* Work instructions:
Lines outside the range are not wanted. Give again exactly the lines between the line holding "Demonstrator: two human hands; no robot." and the line holding "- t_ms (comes", inclusive, from the listing below.

Source data: Begin

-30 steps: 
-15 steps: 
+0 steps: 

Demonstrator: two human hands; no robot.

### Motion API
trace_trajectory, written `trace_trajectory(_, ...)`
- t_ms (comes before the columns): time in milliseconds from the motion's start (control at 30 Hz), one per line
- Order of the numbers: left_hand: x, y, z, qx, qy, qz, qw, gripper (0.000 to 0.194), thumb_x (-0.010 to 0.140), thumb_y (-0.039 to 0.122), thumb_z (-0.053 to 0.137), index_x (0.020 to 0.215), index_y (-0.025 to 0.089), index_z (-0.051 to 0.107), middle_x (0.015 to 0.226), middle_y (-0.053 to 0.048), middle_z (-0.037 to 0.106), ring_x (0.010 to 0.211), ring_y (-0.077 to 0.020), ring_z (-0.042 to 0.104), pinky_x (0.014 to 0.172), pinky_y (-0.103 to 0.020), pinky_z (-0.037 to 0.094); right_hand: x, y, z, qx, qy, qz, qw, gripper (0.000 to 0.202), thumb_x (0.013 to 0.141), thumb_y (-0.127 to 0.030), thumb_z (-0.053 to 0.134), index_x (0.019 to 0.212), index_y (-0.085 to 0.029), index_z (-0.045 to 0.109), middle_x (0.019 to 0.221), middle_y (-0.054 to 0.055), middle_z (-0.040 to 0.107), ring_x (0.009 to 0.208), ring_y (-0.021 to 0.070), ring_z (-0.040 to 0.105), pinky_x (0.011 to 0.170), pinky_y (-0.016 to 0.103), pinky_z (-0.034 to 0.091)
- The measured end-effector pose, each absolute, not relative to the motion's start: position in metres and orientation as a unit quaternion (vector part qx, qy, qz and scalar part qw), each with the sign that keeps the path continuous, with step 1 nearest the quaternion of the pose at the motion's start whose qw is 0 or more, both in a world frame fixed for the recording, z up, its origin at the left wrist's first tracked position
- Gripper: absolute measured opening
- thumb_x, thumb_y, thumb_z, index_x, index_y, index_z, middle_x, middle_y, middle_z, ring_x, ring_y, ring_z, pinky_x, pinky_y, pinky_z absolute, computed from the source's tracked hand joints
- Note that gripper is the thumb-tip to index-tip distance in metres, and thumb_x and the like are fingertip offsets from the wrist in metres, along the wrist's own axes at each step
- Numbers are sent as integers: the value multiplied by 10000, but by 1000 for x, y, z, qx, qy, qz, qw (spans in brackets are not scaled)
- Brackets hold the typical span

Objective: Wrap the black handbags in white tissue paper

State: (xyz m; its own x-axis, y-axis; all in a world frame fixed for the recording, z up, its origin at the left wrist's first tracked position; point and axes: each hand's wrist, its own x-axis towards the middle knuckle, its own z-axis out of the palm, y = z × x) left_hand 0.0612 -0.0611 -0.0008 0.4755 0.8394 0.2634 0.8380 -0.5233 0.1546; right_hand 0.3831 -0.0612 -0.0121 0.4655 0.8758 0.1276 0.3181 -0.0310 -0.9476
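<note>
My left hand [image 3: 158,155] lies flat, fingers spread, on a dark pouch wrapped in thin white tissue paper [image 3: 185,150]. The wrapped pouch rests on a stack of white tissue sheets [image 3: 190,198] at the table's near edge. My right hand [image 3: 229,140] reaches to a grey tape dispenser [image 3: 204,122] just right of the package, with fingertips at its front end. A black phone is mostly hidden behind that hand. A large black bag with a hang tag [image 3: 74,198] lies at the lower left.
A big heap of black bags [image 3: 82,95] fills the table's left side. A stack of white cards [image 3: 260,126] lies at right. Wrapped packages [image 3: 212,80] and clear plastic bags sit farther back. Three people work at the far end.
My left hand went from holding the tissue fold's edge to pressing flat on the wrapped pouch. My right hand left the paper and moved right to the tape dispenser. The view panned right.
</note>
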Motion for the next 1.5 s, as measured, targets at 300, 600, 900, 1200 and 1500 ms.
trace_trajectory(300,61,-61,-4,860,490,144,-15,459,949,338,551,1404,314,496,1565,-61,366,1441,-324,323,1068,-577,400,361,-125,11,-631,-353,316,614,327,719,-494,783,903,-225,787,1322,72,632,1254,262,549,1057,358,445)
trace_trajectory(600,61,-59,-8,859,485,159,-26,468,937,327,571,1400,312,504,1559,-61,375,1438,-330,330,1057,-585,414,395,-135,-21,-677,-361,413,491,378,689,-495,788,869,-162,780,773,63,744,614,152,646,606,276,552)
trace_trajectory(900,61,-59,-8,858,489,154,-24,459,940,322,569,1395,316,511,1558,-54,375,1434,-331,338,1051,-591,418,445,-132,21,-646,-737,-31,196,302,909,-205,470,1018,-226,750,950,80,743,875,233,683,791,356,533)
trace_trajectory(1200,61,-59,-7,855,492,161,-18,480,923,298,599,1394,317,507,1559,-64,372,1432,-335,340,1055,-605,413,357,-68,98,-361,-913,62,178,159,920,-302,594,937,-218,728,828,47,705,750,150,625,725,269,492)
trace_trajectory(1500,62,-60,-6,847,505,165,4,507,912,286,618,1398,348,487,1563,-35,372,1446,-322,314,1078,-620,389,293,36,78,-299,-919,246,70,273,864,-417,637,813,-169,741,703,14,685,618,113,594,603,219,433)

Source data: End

* Completed task:
Demonstrator: two human hands; no robot.

### Motion API
trace_trajectory, written `trace_trajectory(_, ...)`
- t_ms (comes before the columns): time in milliseconds from the motion's start (control at 30 Hz), one per line

What the exercise asked for has been given in full.